As such, investors sold the USD against high yielding currencies like the AUD (Australian Dollar.) You can see how this trade played out excellently; as rates were increased in Australia, rates were cut in the United States. Thus, more and more traders piled in, and early-movers enjoyed a cash flowing carry trade combined with rising AUD values:

The AUDUSD's rise after the 2008 financial crisis happened largely as a result of rising rates in Australia and falling rates in the United States
The Process of Basket Trading
Using the AUDUSD and NZDUSD as an example, a trader would long (buy) one currency pair, and sell the other. The hope here is that the two pairs will rise and fall together. So if the AUDUSD that was shorted fell 1% and the NZDUSD that was bought rose 1%, the basket would neither lose nor gain any value.

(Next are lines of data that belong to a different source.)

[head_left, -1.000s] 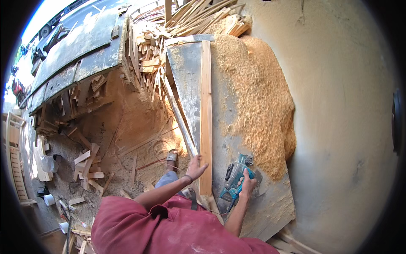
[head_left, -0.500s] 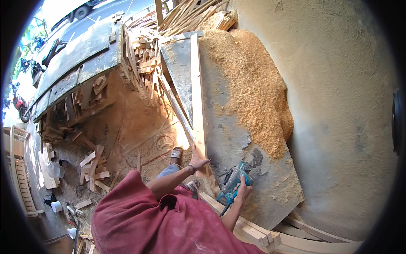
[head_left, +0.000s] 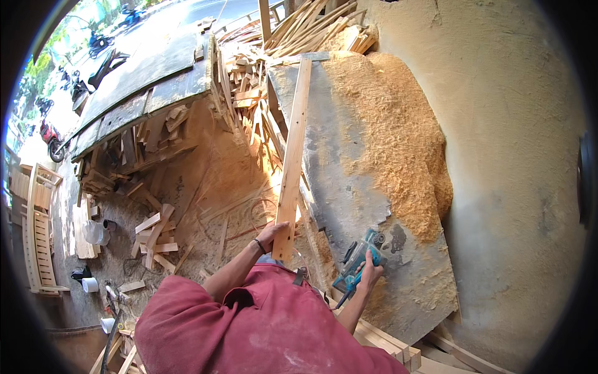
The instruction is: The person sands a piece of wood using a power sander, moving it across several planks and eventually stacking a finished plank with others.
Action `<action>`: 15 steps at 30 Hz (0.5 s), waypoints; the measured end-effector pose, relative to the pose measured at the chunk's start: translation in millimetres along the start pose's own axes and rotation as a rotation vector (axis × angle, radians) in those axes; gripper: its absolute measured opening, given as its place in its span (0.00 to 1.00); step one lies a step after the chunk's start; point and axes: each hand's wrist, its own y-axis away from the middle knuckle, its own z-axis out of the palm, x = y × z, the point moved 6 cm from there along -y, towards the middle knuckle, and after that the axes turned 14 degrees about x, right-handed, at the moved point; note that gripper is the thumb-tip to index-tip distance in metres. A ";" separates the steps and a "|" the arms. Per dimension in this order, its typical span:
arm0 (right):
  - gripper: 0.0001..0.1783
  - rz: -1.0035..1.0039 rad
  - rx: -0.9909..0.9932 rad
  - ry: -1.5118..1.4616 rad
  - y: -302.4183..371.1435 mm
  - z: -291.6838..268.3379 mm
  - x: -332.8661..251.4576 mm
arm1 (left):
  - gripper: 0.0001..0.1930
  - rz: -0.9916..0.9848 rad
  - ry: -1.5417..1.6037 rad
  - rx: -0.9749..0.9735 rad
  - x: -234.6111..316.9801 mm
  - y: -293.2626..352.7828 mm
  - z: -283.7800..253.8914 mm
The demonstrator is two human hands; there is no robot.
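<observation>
Grasping with the right hand (head_left: 372,272) the handle of a blue-green power planer (head_left: 353,257), at the near part of the grey surface (head_left: 321,124); cannot tell whether touching or just above. Slightly farther, holding with the left hand (head_left: 271,233) the near end of a long wooden board (head_left: 294,162), slanting away across the left edge of the surface. Next, seeing a big heap of wood shavings (head_left: 398,143) on the right side, beside the wall (head_left: 511,112). Farthest, noticing thin wood strips (head_left: 305,28) piled beyond the far end.
</observation>
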 end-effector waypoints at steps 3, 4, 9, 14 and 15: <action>0.21 0.015 -0.023 -0.030 0.7 3.1 -2.4 | 0.17 0.079 -0.078 0.123 10.8 11.6 7.9; 0.21 0.017 -0.021 -0.029 2.9 4.1 -4.4 | 0.17 0.076 -0.074 0.130 11.9 11.9 6.9; 0.21 -0.008 -0.047 -0.023 6.0 9.4 -4.3 | 0.15 0.119 -0.014 0.058 10.1 2.6 -2.8; 0.21 -0.033 -0.075 -0.013 -7.3 7.7 20.2 | 0.16 0.200 -0.072 0.047 32.5 34.1 16.4; 0.21 -0.034 -0.070 0.006 -8.5 7.8 21.3 | 0.17 0.210 -0.059 0.019 39.1 40.9 20.9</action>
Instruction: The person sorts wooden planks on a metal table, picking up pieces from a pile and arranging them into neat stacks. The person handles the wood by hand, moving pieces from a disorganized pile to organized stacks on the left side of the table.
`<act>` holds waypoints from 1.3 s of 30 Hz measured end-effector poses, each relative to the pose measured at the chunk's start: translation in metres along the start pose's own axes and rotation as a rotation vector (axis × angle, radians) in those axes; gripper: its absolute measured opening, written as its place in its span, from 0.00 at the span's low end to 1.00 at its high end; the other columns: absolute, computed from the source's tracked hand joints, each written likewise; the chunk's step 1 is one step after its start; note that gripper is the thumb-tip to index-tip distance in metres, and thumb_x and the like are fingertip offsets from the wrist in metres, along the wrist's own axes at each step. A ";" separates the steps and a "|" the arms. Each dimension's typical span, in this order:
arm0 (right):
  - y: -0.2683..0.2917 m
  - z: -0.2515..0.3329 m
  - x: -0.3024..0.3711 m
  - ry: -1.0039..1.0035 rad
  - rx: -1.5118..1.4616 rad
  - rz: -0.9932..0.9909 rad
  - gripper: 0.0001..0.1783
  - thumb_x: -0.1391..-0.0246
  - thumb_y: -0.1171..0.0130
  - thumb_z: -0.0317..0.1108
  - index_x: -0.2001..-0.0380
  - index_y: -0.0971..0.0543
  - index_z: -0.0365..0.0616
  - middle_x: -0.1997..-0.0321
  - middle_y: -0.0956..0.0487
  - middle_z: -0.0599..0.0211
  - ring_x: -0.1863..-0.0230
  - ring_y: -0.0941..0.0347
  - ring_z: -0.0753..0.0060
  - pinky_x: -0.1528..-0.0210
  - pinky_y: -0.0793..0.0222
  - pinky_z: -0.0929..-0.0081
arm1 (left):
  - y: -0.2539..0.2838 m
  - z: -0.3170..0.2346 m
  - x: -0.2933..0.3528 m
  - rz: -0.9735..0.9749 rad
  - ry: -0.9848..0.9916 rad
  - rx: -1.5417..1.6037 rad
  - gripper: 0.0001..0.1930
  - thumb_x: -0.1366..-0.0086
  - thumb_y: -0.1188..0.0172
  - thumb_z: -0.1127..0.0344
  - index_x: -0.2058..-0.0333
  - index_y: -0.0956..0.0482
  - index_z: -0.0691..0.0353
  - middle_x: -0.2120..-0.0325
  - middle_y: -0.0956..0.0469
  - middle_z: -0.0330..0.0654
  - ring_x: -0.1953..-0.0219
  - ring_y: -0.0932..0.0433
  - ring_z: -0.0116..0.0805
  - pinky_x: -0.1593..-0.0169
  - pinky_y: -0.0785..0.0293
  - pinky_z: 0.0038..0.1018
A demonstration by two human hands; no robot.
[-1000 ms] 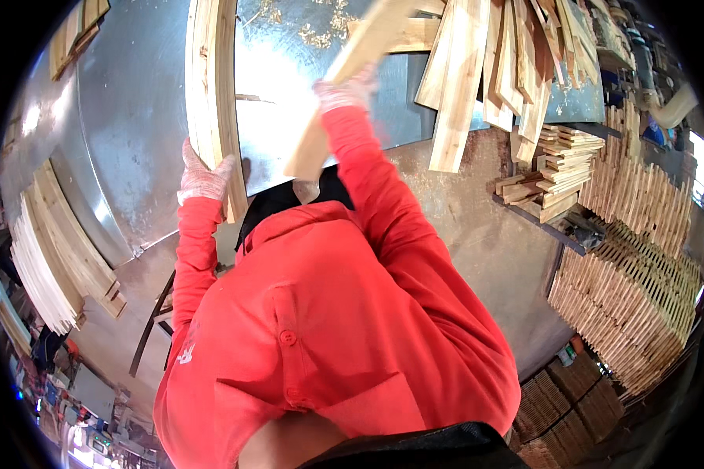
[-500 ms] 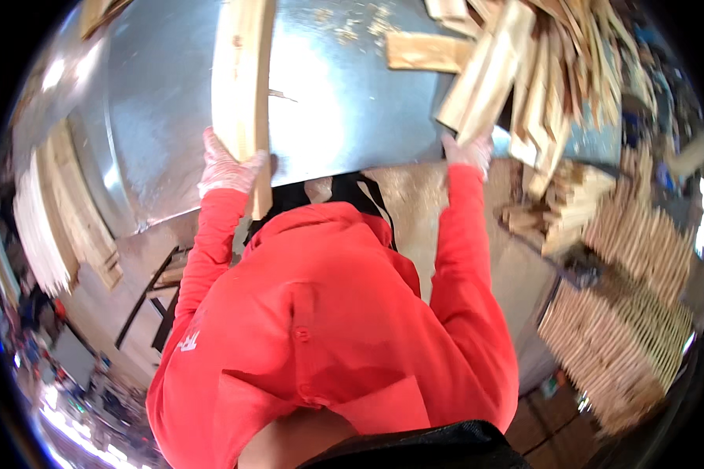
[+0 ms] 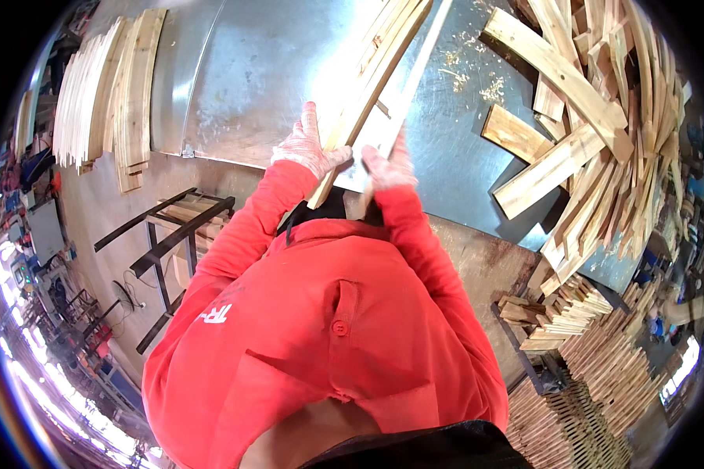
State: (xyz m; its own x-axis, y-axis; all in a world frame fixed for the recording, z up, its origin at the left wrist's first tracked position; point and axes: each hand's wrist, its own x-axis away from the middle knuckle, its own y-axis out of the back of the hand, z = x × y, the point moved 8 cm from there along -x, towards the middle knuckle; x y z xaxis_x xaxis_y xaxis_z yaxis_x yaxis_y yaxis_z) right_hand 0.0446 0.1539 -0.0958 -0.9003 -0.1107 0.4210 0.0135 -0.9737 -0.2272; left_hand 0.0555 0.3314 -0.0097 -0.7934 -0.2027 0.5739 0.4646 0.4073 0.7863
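My left hand [image 3: 308,150], in a thin see-through glove, is closed on the near end of a wooden board [image 3: 371,74], its thumb across the edge. More than one layer of wood seems to lie in that grip. Just to the right, my right hand [image 3: 391,166], gloved too and slightly blurred, is closed at the near end of a pale wooden strip [image 3: 421,66]. The strip slants away beside the board, with a narrow gap between them. Both pieces reach over the shiny metal tabletop [image 3: 250,86] and run out at the top of the view.
A big loose heap of boards [image 3: 594,176] covers the table's right side, near scattered wood shavings [image 3: 493,90]. Neatly stacked boards [image 3: 133,94] stand at the far left. A black metal frame [image 3: 184,232] is below the table on the left; stacked slats [image 3: 610,367] fill the lower right.
My right hand has come from the heap on the right to beside my left hand, with a strip in it. The view has turned, and the board in my left hand now slants rightward.
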 end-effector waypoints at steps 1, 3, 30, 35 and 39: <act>-0.007 0.016 -0.003 -0.059 0.730 -0.137 0.53 0.51 0.36 0.47 0.30 0.55 0.46 0.42 0.30 0.42 0.43 0.30 0.44 0.41 0.35 0.58 | -0.002 0.008 -0.002 -0.003 -0.006 0.022 0.62 0.53 0.37 0.34 0.31 0.63 0.59 0.42 0.36 0.61 0.45 0.28 0.55 0.44 0.30 0.39; -0.039 0.039 -0.007 -0.040 0.533 0.031 0.54 0.51 0.37 0.52 0.30 0.55 0.48 0.44 0.28 0.42 0.44 0.29 0.43 0.40 0.34 0.61 | -0.006 0.021 -0.008 0.009 -0.107 0.178 0.62 0.55 0.34 0.34 0.31 0.62 0.57 0.42 0.34 0.61 0.45 0.28 0.54 0.45 0.30 0.38; -0.039 0.075 -0.036 -0.241 1.140 0.007 0.33 0.44 0.48 0.55 0.47 0.33 0.37 0.45 0.28 0.40 0.52 0.26 0.41 0.48 0.31 0.57 | 0.051 0.144 -0.028 -0.106 0.050 0.226 0.57 0.54 0.34 0.35 0.34 0.51 0.63 0.45 0.30 0.59 0.46 0.26 0.51 0.45 0.29 0.35; -0.141 0.018 -0.051 0.112 1.058 0.254 0.29 0.42 0.49 0.53 0.49 0.31 0.39 0.51 0.24 0.43 0.56 0.24 0.44 0.55 0.27 0.58 | 0.042 0.089 0.014 -0.179 0.027 -0.041 0.58 0.52 0.37 0.37 0.32 0.58 0.60 0.36 0.46 0.59 0.35 0.41 0.54 0.38 0.38 0.42; -0.119 -0.024 -0.054 -0.282 0.187 0.374 0.25 0.40 0.48 0.52 0.50 0.30 0.41 0.61 0.24 0.56 0.64 0.24 0.65 0.62 0.24 0.67 | 0.034 0.109 0.007 -0.106 0.117 0.109 0.54 0.51 0.36 0.48 0.31 0.59 0.55 0.37 0.43 0.58 0.37 0.38 0.53 0.37 0.40 0.42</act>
State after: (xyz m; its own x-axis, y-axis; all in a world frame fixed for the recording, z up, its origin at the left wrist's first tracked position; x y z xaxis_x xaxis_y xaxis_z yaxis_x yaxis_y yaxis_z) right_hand 0.0814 0.2800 -0.1122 -0.6668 -0.4830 0.5675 0.4136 -0.8733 -0.2573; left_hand 0.0223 0.4409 -0.0040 -0.7815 -0.3491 0.5171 0.3305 0.4712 0.8178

Making a carry trade basket allows a trader to limit the downside, thus providing a higher, risk-adjusted return. However, as you can see from the chart above, the trader who opted not to create a basket would have higher capital gains on a rise in AUD. They would, though, also have greater risks to the downside, as well as lower cash flow from the carry trade.
Where the Money is
Earlier in this article we mentioned that the profits in forex basket trading come from the carry interest, or the interest that is either paid or earned for borrowing or lending currency. If one shorted currency par, say the AUDUSD costs .5% to borrow, and the other currency pair, the NZDUSD pays 5% to lend, a basket trader would earn 4.5% per year divided by two currency pairs. The effective return on the dollar would be 2.25%.
Unleveraged, 2.25% per year is nothing to write home about. However, with forex brokers offering leverage as high as 400:1 (US-based traders can access these pairs at 30:1, which is still plenty high), there is an incredible amount of money to be made with basket trading. $1000 invested at 20:1 in the example above would generate an annual income of $450 per year. On a $1000 investment that is a 45% return. Of course, that kind of performance would require your basket creates a perfect hedge.